Omitting all pictures, retype the entries below exactly as given.

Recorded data
#####

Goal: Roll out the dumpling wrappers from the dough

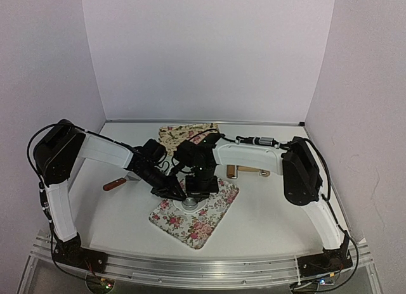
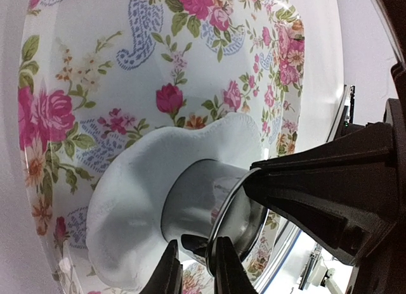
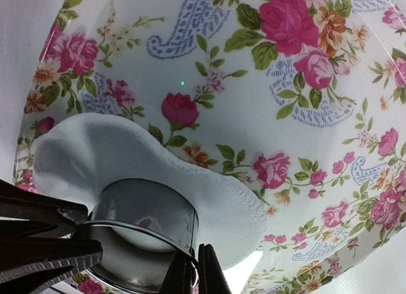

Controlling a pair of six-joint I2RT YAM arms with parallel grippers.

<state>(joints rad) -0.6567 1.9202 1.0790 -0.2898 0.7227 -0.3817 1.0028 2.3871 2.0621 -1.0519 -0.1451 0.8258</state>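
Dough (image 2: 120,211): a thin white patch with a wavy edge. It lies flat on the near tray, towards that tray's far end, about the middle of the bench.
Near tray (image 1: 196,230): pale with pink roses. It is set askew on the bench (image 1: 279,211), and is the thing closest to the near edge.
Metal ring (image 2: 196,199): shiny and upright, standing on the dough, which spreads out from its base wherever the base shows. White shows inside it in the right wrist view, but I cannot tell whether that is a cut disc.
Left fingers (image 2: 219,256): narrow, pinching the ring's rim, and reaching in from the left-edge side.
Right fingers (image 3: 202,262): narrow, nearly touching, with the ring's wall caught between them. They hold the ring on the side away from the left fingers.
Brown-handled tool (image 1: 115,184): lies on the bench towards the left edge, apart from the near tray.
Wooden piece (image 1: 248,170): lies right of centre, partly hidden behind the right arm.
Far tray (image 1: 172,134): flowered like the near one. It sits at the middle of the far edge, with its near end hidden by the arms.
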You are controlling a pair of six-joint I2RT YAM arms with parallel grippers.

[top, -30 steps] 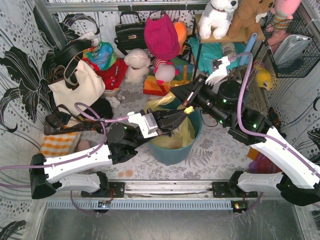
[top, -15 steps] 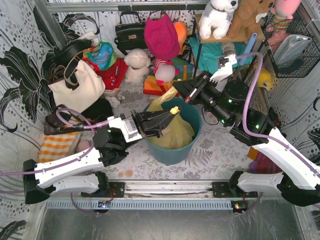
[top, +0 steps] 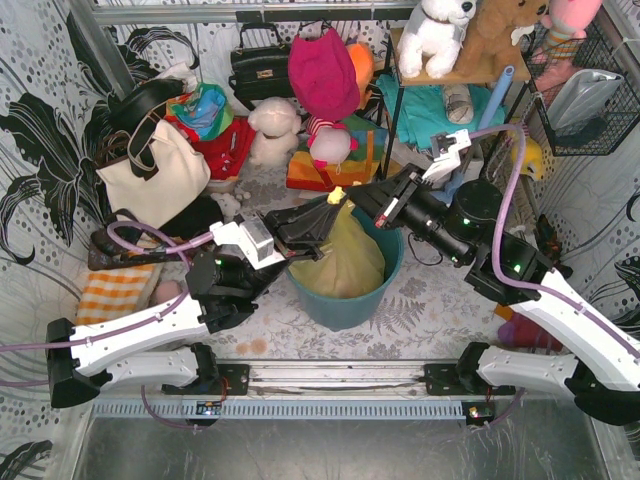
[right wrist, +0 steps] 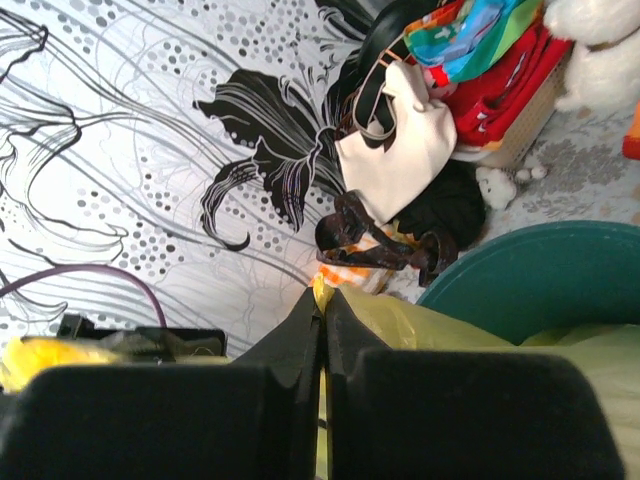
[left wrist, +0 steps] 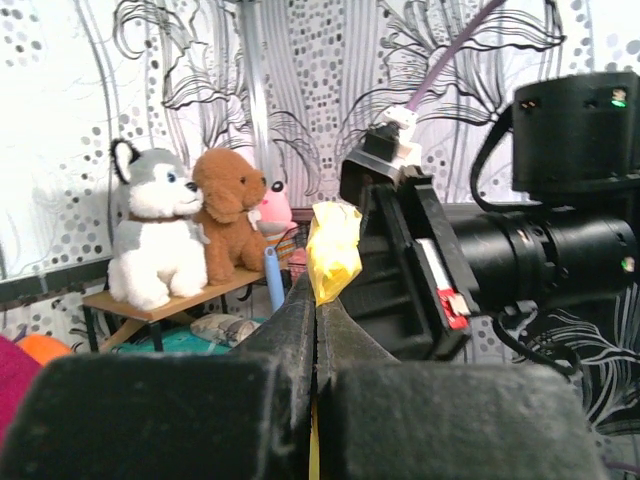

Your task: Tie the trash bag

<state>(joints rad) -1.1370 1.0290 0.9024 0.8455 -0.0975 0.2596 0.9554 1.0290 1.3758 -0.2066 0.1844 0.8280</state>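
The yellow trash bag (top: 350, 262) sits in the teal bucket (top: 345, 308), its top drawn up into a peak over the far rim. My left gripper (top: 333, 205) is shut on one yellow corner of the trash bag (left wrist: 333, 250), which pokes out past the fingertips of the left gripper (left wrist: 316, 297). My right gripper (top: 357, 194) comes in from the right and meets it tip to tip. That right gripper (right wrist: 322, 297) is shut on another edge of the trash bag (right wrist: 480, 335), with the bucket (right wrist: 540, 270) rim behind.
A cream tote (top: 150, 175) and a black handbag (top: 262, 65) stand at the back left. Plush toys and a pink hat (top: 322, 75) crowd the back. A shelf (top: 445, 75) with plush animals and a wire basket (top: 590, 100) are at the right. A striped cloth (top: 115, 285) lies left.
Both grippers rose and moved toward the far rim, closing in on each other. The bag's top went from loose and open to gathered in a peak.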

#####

* [COMPLETED EXERCISE]:
Goal: Roll out the dumpling wrappers from the dough


Controlling a pair of six-joint I2RT YAM arms with parallel grippers.

<state>(joints rad) -0.6567 1.9202 1.0790 -0.2898 0.7227 -0.3817 1.0028 2.3871 2.0621 -1.0519 -0.1451 0.8258</state>
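Dough (image 2: 120,211): a thin white patch with a wavy edge. It lies flat on the near tray, towards that tray's far end, about the middle of the bench.
Near tray (image 1: 196,230): pale with pink roses. It is set askew on the bench (image 1: 279,211), and is the thing closest to the near edge.
Metal ring (image 2: 196,199): shiny and upright, standing on the dough, which spreads out from its base wherever the base shows. White shows inside it in the right wrist view, but I cannot tell whether that is a cut disc.
Left fingers (image 2: 219,256): narrow, pinching the ring's rim, and reaching in from the left-edge side.
Right fingers (image 3: 202,262): narrow, nearly touching, with the ring's wall caught between them. They hold the ring on the side away from the left fingers.
Brown-handled tool (image 1: 115,184): lies on the bench towards the left edge, apart from the near tray.
Wooden piece (image 1: 248,170): lies right of centre, partly hidden behind the right arm.
Far tray (image 1: 172,134): flowered like the near one. It sits at the middle of the far edge, with its near end hidden by the arms.
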You are controlling a pair of six-joint I2RT YAM arms with parallel grippers.

[top, -30 steps] 
[top, -15 steps] 
[top, +0 steps] 
[right wrist, +0 steps] 
[left wrist, +0 steps] 

Your task: Tie the trash bag

<state>(joints rad) -1.1370 1.0290 0.9024 0.8455 -0.0975 0.2596 0.9554 1.0290 1.3758 -0.2066 0.1844 0.8280</state>
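The yellow trash bag (top: 350, 262) sits in the teal bucket (top: 345, 308), its top drawn up into a peak over the far rim. My left gripper (top: 333, 205) is shut on one yellow corner of the trash bag (left wrist: 333, 250), which pokes out past the fingertips of the left gripper (left wrist: 316, 297). My right gripper (top: 357, 194) comes in from the right and meets it tip to tip. That right gripper (right wrist: 322, 297) is shut on another edge of the trash bag (right wrist: 480, 335), with the bucket (right wrist: 540, 270) rim behind.
A cream tote (top: 150, 175) and a black handbag (top: 262, 65) stand at the back left. Plush toys and a pink hat (top: 322, 75) crowd the back. A shelf (top: 445, 75) with plush animals and a wire basket (top: 590, 100) are at the right. A striped cloth (top: 115, 285) lies left.
Both grippers rose and moved toward the far rim, closing in on each other. The bag's top went from loose and open to gathered in a peak.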

The answer contains nothing further.